I am killing myself with this shit. I drop off my daughter at school this morning and then drop off her blanket at Hunters house afterwards as usual and she is there. I give her a hug. She hugs me back, but she won’t give me a kiss. “Respect my wishes.” Then why give me a hug. For that matter why multiple ones. She says they are for me, but she is now the one holding on tighter and longer than me.
That shit just kills me. There is nothing inside her that has any emotions anymore but emptiness and anger. She needs me in North County to take care of her and the kids, but she wants to keep all the money and stay friends with me so she has a friend and that just constantly keeps me in a state of turmoil.
I also noticed the other half of her cookies on the counter. I’m not sure if she actually took them to her church group or if that was just an excuse to bake them for me. I think she thinks if she is nice enough she can transition this relationship to what she wants. It just makes it harder for me to stay and I feel so bad for these kids.
There may not be as much fighting in that house anymore with my son on Abilify (which is a good thing – maybe we can try sports again this fall), but there is no joy. No laughter. No parentally engaged fun. At least not between Hunter and my son. The most he gets from her is the occasional Wii and they will draw together. They don’t even practice baseball anymore. That doesn’t sunrise me though. She was always more of a dad living his dreams through his children than a coach or a mom. It made it no fun for him which is why he stopped playing. She takes him to the pool or beach but she just sits and watches. I don’t think he will even understand the difference but my daughter will.
My daughter told me that Hunter wouldn’t paint her toe nails a second since she ruined them the first time. I guess my daughter ruined the paint job when she ran over to her bed before they were dry. That’s it. No second chances. Daughter is three years old with high energy who couldn’t have guessed she would do that.
The one time I painted her finger and toe nails she got some pink on the bath mat. Shit happens. That’s why you have the mineral spirits to take off the old and repaint. I didn’t yell or scream or just take off the remaining polish. I just cleaned, dried, and reapplied. I also made her sit on the toilet and talk to me while they dried. She wasn’t allowed off until they were. I was the one who actually spilled a couple of drops of polish. Need to diminish the excess on the brush before applying…
I’m not the best parent. Right now I’m not the best anything. I’m not the best dad, the best employer, the best at client service, etc. I’m not even the best at being depressed and suicidal. The best I can muster is racing down El Camino Real at 100+ mph. The WRX’s always get toasted. Never enough front end compression. The older BMW’s don’t have it either. MB’s don’t compete. The new IS seems to be a worthy competitor. The Dodge Chargers and Challengers sound great but they need way too much time to get into their power zone and by then I’m a few car lengths in front before they catch up and I’m too old to do 150 mph on city streets with a ton of lights. Besides those cars take way too long to break because of the extra weight and the kids always end pulling the emergency break to lock up the wheels to prevent them from hitting the car in front of them. Way too unsafe at my age.

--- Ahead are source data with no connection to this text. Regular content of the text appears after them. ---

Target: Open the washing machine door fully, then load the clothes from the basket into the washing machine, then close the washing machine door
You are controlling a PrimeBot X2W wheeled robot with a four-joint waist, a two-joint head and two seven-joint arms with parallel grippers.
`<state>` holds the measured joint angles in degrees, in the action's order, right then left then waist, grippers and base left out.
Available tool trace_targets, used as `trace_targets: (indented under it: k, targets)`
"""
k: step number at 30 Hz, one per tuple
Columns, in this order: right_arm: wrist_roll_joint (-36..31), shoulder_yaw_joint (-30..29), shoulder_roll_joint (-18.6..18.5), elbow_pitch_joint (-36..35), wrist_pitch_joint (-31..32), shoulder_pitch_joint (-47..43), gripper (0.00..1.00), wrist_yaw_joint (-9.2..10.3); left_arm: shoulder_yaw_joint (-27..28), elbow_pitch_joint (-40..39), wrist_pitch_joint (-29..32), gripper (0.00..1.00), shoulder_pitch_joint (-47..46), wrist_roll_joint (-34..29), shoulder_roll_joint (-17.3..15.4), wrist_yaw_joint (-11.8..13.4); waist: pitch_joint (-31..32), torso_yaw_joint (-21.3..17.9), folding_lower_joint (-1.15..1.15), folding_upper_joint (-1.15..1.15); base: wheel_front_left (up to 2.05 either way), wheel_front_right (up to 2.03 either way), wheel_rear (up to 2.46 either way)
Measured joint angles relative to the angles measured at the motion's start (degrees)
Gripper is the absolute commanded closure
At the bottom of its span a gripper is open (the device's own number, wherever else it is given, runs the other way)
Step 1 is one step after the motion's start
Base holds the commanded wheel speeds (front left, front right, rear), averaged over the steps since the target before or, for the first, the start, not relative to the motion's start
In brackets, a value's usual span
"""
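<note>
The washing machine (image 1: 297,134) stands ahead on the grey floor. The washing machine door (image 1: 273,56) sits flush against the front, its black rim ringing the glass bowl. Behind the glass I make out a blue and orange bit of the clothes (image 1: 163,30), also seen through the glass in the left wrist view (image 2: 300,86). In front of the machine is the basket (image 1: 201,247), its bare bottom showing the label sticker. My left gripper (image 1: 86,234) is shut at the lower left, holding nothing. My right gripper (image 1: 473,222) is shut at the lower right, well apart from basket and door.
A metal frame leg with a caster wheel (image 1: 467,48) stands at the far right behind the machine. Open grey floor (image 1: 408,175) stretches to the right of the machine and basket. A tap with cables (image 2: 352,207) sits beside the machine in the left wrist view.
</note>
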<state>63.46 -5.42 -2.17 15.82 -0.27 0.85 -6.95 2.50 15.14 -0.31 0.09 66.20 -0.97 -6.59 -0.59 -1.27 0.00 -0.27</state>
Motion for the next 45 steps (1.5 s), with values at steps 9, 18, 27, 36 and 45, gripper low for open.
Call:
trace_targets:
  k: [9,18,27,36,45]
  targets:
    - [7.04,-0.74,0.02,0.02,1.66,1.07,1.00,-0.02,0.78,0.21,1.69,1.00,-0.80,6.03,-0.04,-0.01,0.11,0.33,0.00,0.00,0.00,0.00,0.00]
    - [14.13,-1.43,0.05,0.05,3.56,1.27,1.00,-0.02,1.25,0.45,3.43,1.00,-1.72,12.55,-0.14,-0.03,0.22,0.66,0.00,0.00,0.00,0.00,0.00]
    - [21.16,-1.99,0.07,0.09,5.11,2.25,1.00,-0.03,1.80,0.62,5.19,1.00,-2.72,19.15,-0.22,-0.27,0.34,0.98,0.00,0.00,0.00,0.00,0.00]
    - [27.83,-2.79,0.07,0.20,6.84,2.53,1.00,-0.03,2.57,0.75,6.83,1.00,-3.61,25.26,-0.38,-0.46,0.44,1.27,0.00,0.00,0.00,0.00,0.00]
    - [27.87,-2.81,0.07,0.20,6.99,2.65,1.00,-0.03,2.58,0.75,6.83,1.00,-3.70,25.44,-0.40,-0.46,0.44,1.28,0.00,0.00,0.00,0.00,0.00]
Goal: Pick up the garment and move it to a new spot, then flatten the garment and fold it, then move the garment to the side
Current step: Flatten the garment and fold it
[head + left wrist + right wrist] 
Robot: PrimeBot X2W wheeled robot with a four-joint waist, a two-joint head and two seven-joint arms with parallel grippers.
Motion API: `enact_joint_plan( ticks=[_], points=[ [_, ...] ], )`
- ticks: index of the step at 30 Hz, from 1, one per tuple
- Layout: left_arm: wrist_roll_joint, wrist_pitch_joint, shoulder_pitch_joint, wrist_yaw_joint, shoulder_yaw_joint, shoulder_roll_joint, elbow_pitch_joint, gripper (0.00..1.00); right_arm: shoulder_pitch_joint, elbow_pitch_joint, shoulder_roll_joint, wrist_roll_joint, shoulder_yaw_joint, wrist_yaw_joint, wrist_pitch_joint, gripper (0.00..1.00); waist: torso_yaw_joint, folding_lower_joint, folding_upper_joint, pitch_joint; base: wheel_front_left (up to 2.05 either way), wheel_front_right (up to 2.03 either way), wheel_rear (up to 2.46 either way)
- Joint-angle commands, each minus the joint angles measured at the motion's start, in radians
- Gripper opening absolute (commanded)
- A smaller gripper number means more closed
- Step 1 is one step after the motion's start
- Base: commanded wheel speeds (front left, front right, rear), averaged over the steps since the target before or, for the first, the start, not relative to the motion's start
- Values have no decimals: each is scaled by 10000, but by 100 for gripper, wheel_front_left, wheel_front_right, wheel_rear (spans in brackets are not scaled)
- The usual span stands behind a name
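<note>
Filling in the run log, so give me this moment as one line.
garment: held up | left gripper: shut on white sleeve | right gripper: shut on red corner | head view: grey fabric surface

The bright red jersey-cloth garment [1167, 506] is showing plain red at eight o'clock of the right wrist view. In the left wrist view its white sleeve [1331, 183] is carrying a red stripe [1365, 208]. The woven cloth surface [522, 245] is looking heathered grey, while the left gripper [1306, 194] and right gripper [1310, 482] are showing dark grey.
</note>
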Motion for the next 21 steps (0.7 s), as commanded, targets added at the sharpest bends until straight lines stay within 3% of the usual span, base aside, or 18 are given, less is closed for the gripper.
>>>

To make matters worse when I spoke with Hunter yesterday about my thought that she was taping me inside her house she denied it so I asked her to send me an email stating that she isn’t taping me in her house or any of the phone calls for my comfort. No deal. I know the phone calls are not admissible in this state but the taping would be since I have no right to privacy in my own house. Not there there would be much on them, but I am sure me calling her names on the tape would not look good to a judge. Besides we are now three weeks late on the revised MSA. All I want now is to sign whatever it is she wants and leave. She is never going to let me go unless she drugs the kids up enough so both of them are tranquillized and the nanny can raise them while Hunter works. The truth is that has always been her number one priority, and I was so desperate to hang on to the relationship since I had invested so much into it that I was willing to take the abuse. Now that I won’t take the abuse I can’t muster the strength to separate myself from my dream that “if she would just go to counseling and get help things would be perfect.” The problem is she is never going to counseling. She will never tap into a deeper calling or sense of self, and her fears will always control her. She will die extremely rich and miserable with some guy she doesn’t love but won’t leave because he hit the lotto with her. She won’t leave because the kids will be gone and she doesn’t want to be alone and wants someone to travel with. It’s sad I still dream of being that miserable guy. Where the fuck is my discipline?
Right now I really need to focus on healing myself. I’m not sure how rich or poor I will be by the end of my life or how long it will last but I can’t stay in this misery. She won. I lost. Time to move on.